"XOCHITL" (La aterradora leyenda de la joven que canta entre los magueyes)..
Mi abuelo siempre nos contaba historias cuando el sol se metía tras los cerros y las sombras se alargaban en el campo. Una de esas historias, la que más miedo me daba, era la de la joven indígena que cantaba entre los magueyes. Abuelo decía que, cuando él era niño, había una ranchería medio abandonada donde todos sabían que no había que acercarse de noche. A veces, bien entrada la madrugada, se escuchaba un canto triste, como de lamento, que venía de entre los magueyes.
“Era una voz bonita, sí, pero te helaba la sangre”, decía el abuelo mientras encendía un cigarro con manos temblorosas. “Nadie se atrevía a ir a verla, porque sabían que si te acercabas, algo malo te podía pasar”.
La joven se llamaba Xóchitl, una muchacha indígena que había vivido en el rancho muchos años antes de que el abuelo fuera niño. Mi abuelo decía que Xóchitl se enamoró de un joven del pueblo, un muchacho mestizo que era de buena familia. Se escapaban de noche para verse entre los magueyes, porque nadie los veía y ahí, al pie del cerro, la luna les alumbraba y los escondía a la vez. Pero, como suele pasar, alguien los descubrió.
La familia del muchacho no quiso que él siguiera con Xóchitl, pues pensaban que no era “buena para él”, que no era "de su nivel", ya saben cómo se decían esas cosas antes. Así que el joven, que era bien cobarde, dejó de ir a ver a la muchacha y la abandonó sin decir palabra. Xóchitl, con el corazón roto, se fue a los magueyes y se quedó ahí, cantando su tristeza, esperando que él volviera.

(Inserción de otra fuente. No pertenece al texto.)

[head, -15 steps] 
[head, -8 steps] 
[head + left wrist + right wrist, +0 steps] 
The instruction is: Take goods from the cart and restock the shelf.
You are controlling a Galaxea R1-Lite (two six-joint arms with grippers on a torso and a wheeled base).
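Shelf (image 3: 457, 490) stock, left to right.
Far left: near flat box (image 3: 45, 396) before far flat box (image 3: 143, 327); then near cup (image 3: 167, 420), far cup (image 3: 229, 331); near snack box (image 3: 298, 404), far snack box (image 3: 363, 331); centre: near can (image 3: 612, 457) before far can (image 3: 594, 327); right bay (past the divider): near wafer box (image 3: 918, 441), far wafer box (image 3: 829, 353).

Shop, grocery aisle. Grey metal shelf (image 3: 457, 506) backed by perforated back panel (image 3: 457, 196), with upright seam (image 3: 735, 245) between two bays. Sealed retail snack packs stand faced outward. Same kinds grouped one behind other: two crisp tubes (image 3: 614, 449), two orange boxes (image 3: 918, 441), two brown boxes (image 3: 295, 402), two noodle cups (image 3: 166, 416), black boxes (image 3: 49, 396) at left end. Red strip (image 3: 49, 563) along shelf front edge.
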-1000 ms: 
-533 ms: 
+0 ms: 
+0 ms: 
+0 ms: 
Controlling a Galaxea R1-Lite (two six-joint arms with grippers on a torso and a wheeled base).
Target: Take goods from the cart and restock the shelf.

Una noche, la gente del pueblo escuchó su canto más fuerte que nunca, como si el viento trajera su dolor hasta las casas de adobe y los hiciera temblar. “Esa voz te rasgaba el alma”, decía mi abuelo. Cuentan que al día siguiente encontraron el cuerpo de Xóchitl tirado entre los magueyes, con la boca abierta y los ojos mirando al cielo, como si hubiera querido arrancarse el corazón de tanto llorar. Murió de tristeza, dijeron, pero la cosa no acabó ahí.
Porque desde entonces, las noches que había luna llena, decían que podías escuchar su canto, el mismo que entonaba cuando esperaba a su amor. Y era mejor no acercarse, porque si ibas hacia donde venía el canto, la cosa se ponía fea.
“Te jalaba la muerte”, decía el abuelo, y escupía al suelo como si estuviera sacando un mal sabor de la boca.
Un primo del abuelo, que le decían “El Chivo”, fue uno de esos que no creyó en el cuento y una noche, borracho como era costumbre, decidió ir con un par de amigos a buscar a la muchacha que cantaba entre los magueyes. “Si tanto le duele la vida, pues le echamos unos tragos pa’ que olvide”, dijeron riéndose, creyendo que solo era una leyenda para espantar a los chamacos.
Caminaron por el campo, tropezando con los matorrales y con las espinas de los magueyes que les rasgaban la piel. Pero el canto... ese canto se escuchaba más y más fuerte. Decían que a medida que se acercaban, la voz de la muchacha se hacía más nítida, más clara, como si los estuviera llamando por su nombre. Y a lo lejos, a la luz de la luna, vieron una figura de blanco, con el cabello largo y suelto, cantando suavemente, como quien arrulla a un niño.
“El Chivo” y sus amigos se acercaron riéndose y gritándole a la muchacha, pero de repente, se dieron cuenta de algo: la figura no tenía cara. Donde deberían estar sus ojos y su boca, solo había una sombra, un vacío que parecía tragarse la luz. De repente, el canto se volvió un chillido agudo, como un lamento de todos los muertos del mundo. La figura se giró hacia ellos y comenzó a avanzar, y cuando dio un paso, los magueyes parecieron abrirse para dejarla pasar.
“Corrieron como nunca, pero El Chivo no fue lo suficientemente rápido”, contaba el abuelo con voz baja, casi como un susurro. “Dicen que cuando cayó al suelo, lo vieron... que la figura lo alcanzó y le susurró algo al oído, y de ahí se quedó callado pa’ siempre”.
El Chivo apareció al día siguiente en el pueblo, con el cabello todo cano y los ojos perdidos. Nunca volvió a hablar ni a reír, y cada vez que se escuchaba el canto de la muchacha, él se ponía a temblar y a llorar como un niño.